Nasdaq 100 Forecast: Index Sits Just Below Major Barrier

We find ourselves in a world of liquidity more than anything else, so we will continue to go higher, right along with inflation from everything that I see.

The Nasdaq 100 fell slightly during the trading session but then recovered as the Federal Reserve Open Market Committee came and went without much in the way of change. With that being the case, the market is essentially looking for some type of catalyst, which one would think we should continue to see as the overall attitude of the market continues right along with that liquidity push. However, if we do pull back from here, I would anticipate that the 13,333 level should be massive support, assuming that we even get there. Keep in mind that the 13,750 level and the 50-day EMA both are between here and there, and both of those could cause a certain amount of support.

Remember, the Nasdaq 100 is lifted by a handful of stocks, so as long as the usual FANG-type stocks do well, this index will lift based upon the fact that it is not equally weighted. I think if we get a daily close above the 14,000 level, then it is likely to send this market much higher, perhaps opening up the possibility of a move much higher. At that point, I would anticipate that the Nasdaq 100 would almost certainly go looking towards the 15,000 level, as it is the next major round figure.

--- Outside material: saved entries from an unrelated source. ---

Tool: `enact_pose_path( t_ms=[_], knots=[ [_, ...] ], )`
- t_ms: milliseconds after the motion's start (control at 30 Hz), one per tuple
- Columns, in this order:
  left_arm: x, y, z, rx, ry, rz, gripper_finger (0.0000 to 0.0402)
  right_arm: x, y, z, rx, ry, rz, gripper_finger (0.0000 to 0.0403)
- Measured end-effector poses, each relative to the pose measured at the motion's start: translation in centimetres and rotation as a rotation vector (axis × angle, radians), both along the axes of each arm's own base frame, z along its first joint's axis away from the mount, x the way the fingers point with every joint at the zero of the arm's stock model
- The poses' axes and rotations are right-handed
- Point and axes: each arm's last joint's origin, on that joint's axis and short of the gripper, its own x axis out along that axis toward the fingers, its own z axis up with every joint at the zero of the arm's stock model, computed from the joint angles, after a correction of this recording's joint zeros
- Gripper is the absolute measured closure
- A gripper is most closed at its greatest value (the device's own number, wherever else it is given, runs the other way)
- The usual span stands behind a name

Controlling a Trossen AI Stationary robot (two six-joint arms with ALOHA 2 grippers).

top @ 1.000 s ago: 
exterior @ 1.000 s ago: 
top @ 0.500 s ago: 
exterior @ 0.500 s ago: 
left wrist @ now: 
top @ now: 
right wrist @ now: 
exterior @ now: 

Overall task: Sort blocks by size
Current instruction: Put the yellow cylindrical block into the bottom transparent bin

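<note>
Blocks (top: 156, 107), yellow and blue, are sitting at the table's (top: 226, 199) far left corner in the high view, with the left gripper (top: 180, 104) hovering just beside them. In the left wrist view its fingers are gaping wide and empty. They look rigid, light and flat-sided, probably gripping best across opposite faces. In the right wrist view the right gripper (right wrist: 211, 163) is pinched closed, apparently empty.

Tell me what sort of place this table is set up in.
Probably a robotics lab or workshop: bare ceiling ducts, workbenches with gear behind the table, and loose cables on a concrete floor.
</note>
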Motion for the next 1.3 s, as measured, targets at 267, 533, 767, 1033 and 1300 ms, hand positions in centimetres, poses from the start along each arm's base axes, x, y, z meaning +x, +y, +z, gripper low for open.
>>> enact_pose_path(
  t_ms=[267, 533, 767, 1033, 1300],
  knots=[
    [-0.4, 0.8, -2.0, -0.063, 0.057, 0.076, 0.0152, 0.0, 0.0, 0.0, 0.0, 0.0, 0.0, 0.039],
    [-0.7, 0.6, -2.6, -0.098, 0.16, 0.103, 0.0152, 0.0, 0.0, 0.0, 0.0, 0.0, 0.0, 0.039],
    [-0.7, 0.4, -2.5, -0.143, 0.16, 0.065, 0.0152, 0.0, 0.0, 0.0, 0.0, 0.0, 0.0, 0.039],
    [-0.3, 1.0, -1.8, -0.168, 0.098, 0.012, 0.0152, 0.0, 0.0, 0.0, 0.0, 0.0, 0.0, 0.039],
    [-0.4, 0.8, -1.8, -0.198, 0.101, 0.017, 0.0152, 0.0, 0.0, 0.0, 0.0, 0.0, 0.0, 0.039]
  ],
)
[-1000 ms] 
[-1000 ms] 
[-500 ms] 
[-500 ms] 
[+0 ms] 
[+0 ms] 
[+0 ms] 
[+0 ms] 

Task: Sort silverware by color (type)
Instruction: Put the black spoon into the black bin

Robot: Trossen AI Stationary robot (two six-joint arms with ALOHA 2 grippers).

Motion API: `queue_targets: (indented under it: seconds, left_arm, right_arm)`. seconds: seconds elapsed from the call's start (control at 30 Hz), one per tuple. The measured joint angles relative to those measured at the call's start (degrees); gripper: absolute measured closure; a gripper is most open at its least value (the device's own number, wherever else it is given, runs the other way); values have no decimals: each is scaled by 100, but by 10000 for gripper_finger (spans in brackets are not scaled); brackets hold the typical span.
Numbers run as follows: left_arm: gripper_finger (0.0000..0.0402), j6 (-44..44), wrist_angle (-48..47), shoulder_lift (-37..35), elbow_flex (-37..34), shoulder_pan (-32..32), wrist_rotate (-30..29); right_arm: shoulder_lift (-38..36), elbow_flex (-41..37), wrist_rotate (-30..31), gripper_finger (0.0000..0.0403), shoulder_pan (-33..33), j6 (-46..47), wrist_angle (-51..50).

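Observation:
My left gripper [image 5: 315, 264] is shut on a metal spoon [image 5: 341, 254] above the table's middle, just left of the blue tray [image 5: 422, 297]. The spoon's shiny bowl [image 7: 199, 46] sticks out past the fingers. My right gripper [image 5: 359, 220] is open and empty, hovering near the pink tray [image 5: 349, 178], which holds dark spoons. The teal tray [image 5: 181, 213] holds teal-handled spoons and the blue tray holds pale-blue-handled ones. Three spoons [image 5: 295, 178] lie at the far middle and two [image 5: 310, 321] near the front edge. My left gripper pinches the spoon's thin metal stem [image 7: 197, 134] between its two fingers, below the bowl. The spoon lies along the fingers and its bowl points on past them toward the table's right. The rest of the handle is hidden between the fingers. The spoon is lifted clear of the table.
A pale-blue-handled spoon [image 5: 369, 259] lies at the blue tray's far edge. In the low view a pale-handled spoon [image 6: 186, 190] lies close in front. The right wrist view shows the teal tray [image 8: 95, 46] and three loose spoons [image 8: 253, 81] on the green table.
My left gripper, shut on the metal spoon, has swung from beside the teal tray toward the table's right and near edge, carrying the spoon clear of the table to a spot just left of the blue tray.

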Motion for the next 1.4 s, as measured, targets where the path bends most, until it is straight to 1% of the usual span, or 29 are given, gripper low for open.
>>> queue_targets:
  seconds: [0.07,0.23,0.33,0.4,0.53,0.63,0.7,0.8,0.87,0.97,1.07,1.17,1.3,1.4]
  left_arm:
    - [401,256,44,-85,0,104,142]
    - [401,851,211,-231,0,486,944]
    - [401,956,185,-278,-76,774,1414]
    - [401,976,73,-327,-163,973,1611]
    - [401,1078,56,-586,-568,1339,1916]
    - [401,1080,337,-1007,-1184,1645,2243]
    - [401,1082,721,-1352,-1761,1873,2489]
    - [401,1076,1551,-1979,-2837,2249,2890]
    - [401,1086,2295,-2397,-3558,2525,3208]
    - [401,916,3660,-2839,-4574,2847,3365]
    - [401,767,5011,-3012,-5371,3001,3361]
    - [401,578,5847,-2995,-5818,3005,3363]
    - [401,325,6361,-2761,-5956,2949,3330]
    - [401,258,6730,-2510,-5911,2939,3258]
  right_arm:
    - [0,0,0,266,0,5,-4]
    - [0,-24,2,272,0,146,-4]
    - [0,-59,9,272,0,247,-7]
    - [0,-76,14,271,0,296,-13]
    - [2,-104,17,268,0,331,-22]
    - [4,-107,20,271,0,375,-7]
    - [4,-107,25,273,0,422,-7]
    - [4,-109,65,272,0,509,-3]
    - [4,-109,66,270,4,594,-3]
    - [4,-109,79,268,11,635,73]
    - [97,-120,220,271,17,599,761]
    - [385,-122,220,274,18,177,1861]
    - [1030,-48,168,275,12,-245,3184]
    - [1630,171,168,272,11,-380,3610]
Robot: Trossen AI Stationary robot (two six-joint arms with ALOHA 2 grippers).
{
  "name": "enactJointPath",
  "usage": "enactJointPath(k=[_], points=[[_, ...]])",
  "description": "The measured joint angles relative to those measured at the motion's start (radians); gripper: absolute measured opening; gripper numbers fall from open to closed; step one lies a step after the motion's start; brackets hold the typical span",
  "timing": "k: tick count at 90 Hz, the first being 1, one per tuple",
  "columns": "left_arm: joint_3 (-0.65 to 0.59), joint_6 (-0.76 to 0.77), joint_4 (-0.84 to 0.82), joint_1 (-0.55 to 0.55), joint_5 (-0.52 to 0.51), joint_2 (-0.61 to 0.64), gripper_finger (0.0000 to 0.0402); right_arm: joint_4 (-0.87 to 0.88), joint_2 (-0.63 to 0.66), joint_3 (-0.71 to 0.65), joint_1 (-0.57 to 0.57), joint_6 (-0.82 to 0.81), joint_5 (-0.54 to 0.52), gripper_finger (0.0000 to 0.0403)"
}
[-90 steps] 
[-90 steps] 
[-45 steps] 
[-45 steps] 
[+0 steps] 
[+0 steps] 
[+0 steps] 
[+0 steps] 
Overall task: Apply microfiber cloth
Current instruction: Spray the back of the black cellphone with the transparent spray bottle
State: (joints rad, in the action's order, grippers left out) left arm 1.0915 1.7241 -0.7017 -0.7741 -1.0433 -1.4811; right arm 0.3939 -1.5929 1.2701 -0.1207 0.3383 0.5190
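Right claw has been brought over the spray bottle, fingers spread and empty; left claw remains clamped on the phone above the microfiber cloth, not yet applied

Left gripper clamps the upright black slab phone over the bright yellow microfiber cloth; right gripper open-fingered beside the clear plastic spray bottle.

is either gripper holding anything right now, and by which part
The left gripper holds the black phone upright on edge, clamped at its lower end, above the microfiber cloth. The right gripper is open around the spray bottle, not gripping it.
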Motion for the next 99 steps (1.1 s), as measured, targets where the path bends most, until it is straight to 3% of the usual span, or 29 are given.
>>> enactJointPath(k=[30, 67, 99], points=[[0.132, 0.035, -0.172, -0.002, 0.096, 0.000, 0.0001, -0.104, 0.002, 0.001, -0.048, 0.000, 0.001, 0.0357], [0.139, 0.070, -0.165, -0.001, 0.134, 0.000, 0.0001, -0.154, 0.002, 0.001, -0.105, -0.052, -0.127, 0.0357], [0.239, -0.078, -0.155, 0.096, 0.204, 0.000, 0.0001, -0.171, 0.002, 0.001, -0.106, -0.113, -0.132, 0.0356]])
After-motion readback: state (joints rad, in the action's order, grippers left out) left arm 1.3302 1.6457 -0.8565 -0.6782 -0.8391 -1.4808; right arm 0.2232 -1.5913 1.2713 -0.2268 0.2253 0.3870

To the downside, I would not be a seller under any circumstances, unless we break down below the 200-day EMA. At that point, I would be a buyer of puts, not someone who goes short of this market, because there are far too many destroyed accounts every time that happens. The central banks will not let the market melt down, from the United States to Germany to Japan. We find ourselves in a world of liquidity more than anything else, so we will continue to go higher, right along with inflation from everything that I see. Because of this, I will continue to buy dips and breakouts going forward. The 14,000 level has been very difficult, but the longer we spend time here, the more likely we are to work off some of the excess froth so that we can go higher, opening up the next leg to the upside that the market so desperately seems to want to go.